PERFORMANCE
TUNING IN INFORMATICA
Performance
Tuning is
done to improve session performance. To tune a session, performance
bottlenecks are identified and eliminated. The bottlenecks should be
looked in following places in the given order:
1.
Target
2.
Source
3.
Mapping
4.
Session
5.
System
General
Techniques to identify bottlenecks:
1.
Thread statistics should be analysed to identify source, target or
transformation bottlenecks. By default, the Integration Service uses 1 reader
thread, 1 tranformation thread and 1 writer thread to process a session. The
thread with the highest busy percentage identifies the bottleneck.
2.
Add a filter transformation after each source qualifier. Set the filter
condition to false so that no data is passed fromk filter. If the time to run
the session remains about the same, there is a source bottleneck.
3.
Add a filter transformation before each target definition. Set the filter
condition to false so that no data is loaded into the target. If the time taken
to run the session is almost same as before, there is a mapping bottleneck.
General
Techniques to improve session performance:
1.
If a target bottleneck is identified, consider dropping key constraints and
indexes on the target tables before the session is run. Rebuild those
constraints and indexes after the session run.
2.
Use bulk loading incase of insertion of large amount of data. When bulk
loading, the Integration Service bypasses the database log which speeds up
performance. But there is a trade-off here. Without writing to the database
log, the target database can not perform rollback.
3.
If multiple source tables are joined in one source qualifier, optimize the
query by using hints and/or adding indexes on the joined columns, GROUP BY or
ORDER BY columns. Configure the database to run parallel queries to improve
performance.
4.
Reduce unnecessary transformations in the mapping and delete unnecessary links
between transformations to optimize the mapping.
5.
If the session reads from a flat file source, the performance can be improved
by setting the number of bytes the Integration Service reads per line.By
default, the Integration service reads 1024 bytes per line. If each line in
source file is less than the default setting, the 'line sequential buffer
length' should be decreased in the session properties.
6.
Use filters as early as possible in the mapping.
7.
Eliminate unnecessary datatype conversions. Try to use integer values in place
of other datatypes when performing comparisons using lookup and filter
transformations.
8.
The integration service reads expressions written with operators faster than
the expressions with functions. Wherever possible, operators should be used.
e.g in place of CONCAT function use || operator.
9.
When Aggregator Transformation is used, following guidelines
should be used -
The group by should be done on simple columns. If possible, the
number type columns should be preffered for GROUP BY.
Use sorted input. When sorted input option is used, the
Integration Service assumes that all data is sorted by group. It does not wait
for the whole data to come into memory for aggrgation.
- Use
incemental aggrgation if the changes in source affect less than half the
target.
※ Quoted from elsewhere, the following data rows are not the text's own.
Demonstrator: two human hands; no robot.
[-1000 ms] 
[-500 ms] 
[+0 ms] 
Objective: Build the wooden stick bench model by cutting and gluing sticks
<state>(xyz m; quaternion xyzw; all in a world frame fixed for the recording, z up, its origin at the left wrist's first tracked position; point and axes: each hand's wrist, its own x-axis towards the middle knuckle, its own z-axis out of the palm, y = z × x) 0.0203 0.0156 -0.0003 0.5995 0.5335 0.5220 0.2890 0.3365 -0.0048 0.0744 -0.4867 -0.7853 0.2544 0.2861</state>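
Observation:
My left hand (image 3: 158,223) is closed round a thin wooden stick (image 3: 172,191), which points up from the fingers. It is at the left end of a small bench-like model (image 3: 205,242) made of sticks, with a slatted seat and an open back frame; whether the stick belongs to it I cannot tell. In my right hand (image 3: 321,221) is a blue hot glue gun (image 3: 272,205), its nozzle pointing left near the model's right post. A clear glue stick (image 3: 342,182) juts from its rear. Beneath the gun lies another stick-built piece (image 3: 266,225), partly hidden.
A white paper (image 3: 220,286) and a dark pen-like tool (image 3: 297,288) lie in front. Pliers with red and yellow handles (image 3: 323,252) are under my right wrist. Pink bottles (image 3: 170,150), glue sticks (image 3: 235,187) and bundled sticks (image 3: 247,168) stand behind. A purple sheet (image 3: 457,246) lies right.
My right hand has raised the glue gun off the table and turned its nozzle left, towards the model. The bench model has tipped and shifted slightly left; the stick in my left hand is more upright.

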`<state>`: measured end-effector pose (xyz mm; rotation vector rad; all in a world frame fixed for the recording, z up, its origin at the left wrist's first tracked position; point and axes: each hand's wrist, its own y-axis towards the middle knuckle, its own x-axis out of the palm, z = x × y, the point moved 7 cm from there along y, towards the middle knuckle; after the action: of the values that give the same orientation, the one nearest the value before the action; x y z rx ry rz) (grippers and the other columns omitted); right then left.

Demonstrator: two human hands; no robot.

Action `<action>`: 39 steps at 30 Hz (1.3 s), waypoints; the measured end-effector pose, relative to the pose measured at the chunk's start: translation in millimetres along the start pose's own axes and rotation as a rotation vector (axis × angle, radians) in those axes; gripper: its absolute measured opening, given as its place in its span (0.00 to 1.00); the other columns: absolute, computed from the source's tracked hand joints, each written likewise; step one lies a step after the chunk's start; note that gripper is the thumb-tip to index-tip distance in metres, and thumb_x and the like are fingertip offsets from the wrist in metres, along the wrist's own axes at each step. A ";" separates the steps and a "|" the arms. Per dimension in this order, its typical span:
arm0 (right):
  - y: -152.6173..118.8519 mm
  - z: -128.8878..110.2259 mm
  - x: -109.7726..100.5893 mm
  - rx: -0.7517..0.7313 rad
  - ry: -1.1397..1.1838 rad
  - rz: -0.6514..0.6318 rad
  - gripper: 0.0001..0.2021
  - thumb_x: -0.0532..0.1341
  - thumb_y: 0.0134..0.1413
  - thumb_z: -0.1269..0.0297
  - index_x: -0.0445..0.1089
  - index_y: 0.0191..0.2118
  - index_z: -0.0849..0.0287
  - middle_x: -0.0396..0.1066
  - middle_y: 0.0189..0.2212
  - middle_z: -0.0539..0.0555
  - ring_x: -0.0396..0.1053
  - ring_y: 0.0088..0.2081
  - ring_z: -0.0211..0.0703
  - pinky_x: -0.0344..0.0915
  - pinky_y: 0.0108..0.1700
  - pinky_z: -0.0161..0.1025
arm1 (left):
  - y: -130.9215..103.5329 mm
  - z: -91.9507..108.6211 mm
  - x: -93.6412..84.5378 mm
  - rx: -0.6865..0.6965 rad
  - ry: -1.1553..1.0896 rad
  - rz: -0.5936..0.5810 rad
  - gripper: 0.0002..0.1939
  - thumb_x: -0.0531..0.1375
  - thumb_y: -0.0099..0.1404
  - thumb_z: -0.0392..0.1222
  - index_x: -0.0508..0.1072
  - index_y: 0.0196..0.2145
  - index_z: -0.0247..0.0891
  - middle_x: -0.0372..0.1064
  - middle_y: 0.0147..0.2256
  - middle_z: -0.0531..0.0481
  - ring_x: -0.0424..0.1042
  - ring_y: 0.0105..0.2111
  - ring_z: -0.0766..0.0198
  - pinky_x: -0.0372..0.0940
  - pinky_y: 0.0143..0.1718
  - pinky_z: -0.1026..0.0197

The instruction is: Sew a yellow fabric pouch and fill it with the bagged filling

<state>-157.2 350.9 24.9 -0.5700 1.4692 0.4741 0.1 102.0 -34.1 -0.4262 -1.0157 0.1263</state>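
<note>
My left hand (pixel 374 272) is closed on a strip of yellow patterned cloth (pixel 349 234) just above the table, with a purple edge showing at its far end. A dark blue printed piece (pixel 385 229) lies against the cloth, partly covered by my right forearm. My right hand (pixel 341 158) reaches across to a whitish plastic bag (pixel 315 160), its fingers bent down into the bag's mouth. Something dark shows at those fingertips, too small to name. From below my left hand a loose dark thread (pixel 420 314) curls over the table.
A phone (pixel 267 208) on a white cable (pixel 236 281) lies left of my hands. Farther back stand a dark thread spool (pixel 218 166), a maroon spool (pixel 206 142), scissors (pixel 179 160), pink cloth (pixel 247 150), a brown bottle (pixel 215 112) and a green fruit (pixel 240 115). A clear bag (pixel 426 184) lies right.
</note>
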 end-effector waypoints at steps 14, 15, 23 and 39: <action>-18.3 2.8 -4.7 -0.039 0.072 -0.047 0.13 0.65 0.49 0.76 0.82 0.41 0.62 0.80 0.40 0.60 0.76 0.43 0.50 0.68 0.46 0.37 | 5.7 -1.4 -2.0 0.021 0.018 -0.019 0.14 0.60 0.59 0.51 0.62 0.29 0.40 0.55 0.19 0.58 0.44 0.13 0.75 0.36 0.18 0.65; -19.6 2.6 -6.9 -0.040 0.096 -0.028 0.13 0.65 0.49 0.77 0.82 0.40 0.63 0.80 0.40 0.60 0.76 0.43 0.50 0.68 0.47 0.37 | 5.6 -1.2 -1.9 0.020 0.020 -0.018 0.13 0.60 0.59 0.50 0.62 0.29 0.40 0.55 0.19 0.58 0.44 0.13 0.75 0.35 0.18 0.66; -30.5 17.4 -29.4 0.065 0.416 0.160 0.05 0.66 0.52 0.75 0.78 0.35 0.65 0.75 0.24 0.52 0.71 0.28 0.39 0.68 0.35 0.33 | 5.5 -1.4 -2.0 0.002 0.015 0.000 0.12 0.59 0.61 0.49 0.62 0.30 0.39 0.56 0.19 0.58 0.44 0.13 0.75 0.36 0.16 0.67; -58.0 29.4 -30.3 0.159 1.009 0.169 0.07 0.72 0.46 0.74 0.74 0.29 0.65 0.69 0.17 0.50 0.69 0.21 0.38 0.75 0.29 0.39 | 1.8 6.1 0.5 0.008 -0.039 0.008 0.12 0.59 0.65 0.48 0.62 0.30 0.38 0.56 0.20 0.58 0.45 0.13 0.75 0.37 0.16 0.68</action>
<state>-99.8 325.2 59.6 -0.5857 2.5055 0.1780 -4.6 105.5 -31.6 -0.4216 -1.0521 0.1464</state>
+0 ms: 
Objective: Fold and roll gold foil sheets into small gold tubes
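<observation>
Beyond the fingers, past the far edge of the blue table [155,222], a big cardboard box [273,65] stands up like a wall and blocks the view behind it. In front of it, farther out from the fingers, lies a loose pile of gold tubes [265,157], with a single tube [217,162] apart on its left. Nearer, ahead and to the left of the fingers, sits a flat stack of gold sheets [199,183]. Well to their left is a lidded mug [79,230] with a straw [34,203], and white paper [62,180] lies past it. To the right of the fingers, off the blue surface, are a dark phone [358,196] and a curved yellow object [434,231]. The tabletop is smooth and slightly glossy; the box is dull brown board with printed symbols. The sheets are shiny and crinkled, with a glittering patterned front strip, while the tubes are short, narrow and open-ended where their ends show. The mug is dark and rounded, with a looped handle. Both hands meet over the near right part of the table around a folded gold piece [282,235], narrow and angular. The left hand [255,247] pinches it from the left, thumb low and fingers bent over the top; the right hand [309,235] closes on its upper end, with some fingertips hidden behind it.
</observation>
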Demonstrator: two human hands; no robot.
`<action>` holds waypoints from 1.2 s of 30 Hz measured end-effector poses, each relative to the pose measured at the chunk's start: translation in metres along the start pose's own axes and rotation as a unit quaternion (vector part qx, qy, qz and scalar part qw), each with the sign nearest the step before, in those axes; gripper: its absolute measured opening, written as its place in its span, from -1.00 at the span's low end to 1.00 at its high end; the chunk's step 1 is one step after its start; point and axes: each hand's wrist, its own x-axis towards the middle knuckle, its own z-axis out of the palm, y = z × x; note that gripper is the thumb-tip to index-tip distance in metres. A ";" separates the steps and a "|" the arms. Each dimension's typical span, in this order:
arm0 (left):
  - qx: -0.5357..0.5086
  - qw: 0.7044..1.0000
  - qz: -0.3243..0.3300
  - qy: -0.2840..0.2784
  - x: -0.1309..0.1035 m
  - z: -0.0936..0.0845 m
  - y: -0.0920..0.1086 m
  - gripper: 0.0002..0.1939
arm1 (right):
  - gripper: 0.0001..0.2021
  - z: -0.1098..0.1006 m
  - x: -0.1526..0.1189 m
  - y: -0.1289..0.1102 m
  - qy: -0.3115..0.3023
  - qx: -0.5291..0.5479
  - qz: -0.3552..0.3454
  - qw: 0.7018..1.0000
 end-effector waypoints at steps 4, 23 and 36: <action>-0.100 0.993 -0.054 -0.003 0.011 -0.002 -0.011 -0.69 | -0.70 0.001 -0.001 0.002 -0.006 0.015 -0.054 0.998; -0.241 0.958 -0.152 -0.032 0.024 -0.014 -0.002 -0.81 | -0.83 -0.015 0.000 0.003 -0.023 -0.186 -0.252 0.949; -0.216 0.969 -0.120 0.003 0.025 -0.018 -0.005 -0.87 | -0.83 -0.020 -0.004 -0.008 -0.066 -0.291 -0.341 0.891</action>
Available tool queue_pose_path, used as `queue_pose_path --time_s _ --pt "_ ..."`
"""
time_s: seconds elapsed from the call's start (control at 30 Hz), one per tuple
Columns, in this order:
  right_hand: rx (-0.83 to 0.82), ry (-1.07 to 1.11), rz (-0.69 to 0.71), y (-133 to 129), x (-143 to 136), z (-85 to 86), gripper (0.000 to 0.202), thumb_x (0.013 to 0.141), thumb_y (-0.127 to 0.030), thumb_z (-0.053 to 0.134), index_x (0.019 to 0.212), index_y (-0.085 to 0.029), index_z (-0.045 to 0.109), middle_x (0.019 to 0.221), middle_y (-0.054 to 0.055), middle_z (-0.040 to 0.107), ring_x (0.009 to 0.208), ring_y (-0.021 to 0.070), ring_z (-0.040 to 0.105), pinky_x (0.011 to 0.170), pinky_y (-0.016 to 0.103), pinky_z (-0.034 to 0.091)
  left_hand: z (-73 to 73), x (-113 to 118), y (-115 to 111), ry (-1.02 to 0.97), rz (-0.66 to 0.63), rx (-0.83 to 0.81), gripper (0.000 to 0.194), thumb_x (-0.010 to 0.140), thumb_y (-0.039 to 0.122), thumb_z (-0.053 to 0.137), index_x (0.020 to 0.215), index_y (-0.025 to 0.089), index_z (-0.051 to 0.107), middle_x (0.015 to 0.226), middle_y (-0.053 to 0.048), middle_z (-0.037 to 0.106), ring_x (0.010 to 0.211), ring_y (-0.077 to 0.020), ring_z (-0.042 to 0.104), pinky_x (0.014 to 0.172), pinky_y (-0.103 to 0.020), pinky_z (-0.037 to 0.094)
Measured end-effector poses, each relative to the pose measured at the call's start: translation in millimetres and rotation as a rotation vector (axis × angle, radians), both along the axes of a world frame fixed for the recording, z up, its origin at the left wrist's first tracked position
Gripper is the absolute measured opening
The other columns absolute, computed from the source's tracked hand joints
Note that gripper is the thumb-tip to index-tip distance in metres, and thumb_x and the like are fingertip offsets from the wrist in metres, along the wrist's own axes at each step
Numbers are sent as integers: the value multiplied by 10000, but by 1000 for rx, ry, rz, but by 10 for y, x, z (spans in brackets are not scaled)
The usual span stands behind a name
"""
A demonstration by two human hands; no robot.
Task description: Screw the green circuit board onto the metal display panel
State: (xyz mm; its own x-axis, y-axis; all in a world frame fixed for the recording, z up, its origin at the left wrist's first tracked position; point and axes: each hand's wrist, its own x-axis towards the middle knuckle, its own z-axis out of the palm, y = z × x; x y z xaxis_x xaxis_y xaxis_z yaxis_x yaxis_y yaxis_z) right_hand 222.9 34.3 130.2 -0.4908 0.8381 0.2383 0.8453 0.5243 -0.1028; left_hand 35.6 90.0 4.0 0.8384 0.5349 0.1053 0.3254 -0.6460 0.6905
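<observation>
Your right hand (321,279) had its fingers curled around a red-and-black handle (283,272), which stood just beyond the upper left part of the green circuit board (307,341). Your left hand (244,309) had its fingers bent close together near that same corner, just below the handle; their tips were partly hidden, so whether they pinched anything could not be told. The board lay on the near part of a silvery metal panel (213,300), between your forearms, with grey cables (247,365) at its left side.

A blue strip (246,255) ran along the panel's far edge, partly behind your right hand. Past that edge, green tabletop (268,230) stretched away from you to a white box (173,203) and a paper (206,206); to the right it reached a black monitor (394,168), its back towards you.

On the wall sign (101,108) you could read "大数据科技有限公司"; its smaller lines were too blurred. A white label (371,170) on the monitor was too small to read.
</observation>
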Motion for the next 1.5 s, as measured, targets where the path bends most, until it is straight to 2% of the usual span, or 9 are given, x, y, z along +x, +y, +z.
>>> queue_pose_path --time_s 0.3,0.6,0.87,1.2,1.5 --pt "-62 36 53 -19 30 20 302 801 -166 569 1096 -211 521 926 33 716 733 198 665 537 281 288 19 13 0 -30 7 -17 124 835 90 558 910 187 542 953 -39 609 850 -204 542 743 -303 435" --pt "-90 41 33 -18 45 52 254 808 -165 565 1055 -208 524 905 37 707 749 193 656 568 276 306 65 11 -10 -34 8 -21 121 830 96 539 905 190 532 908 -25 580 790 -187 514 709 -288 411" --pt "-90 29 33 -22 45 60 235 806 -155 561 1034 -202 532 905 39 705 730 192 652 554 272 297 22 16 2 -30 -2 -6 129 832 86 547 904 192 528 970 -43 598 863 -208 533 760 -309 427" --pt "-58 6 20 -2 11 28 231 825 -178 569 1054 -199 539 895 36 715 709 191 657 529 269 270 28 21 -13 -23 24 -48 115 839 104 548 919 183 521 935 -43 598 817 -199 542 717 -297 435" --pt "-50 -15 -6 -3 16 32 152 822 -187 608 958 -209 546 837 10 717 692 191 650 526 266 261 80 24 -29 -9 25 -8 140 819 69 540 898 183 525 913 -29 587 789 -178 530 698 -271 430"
In this case, the Integration Service updates the target
incrementally, rather than processing the entire source and recalculating
the same calculations everytime you run the session.
- Filter data
before aggregation. This will avoid unnecessary aggregation.
- Unncessary
port connections should be avoided to reduce the amount of data the
aggregator transformation stores in the data cache.
10.
When using Joiner Transformation, following things should be
considered:
- In case of
large data sets, configure joiner transformation to use sorted input. In
this case, the Integration service improves performance by minimizing disk
input/output. Also, designate the master source as the source with fewer
duplicate key values. When Integration Service processes a sorted joiner
transformation, it caches rows for 100 unique keys at a time. If the
master source contains many rows with the same key value, the Integration
Service needs to cache more rows and hence performance can be slowed.
- Designate
master source as the source with fewer rows. This is because during a
session run, the joiner transformation compares the value of each row of
the detail source against the master source. The fewer rows in the master,
the fewer iterations of the join comparison occur, which speds the join
process.
- Perform join
in the database or source qualifier transformation if possible
11. When using Lookup Transformation,
following things should be considered:
- If you have
privileges to modify the database containing a lookup table, you can
improve lookup initialization time by adding an index to the lookup table.
- You can
improve performance by indexing the columns in the lookup ORDER BY.
- By default,
the Integration Service generates an ORDER BY clause for a cached lookup.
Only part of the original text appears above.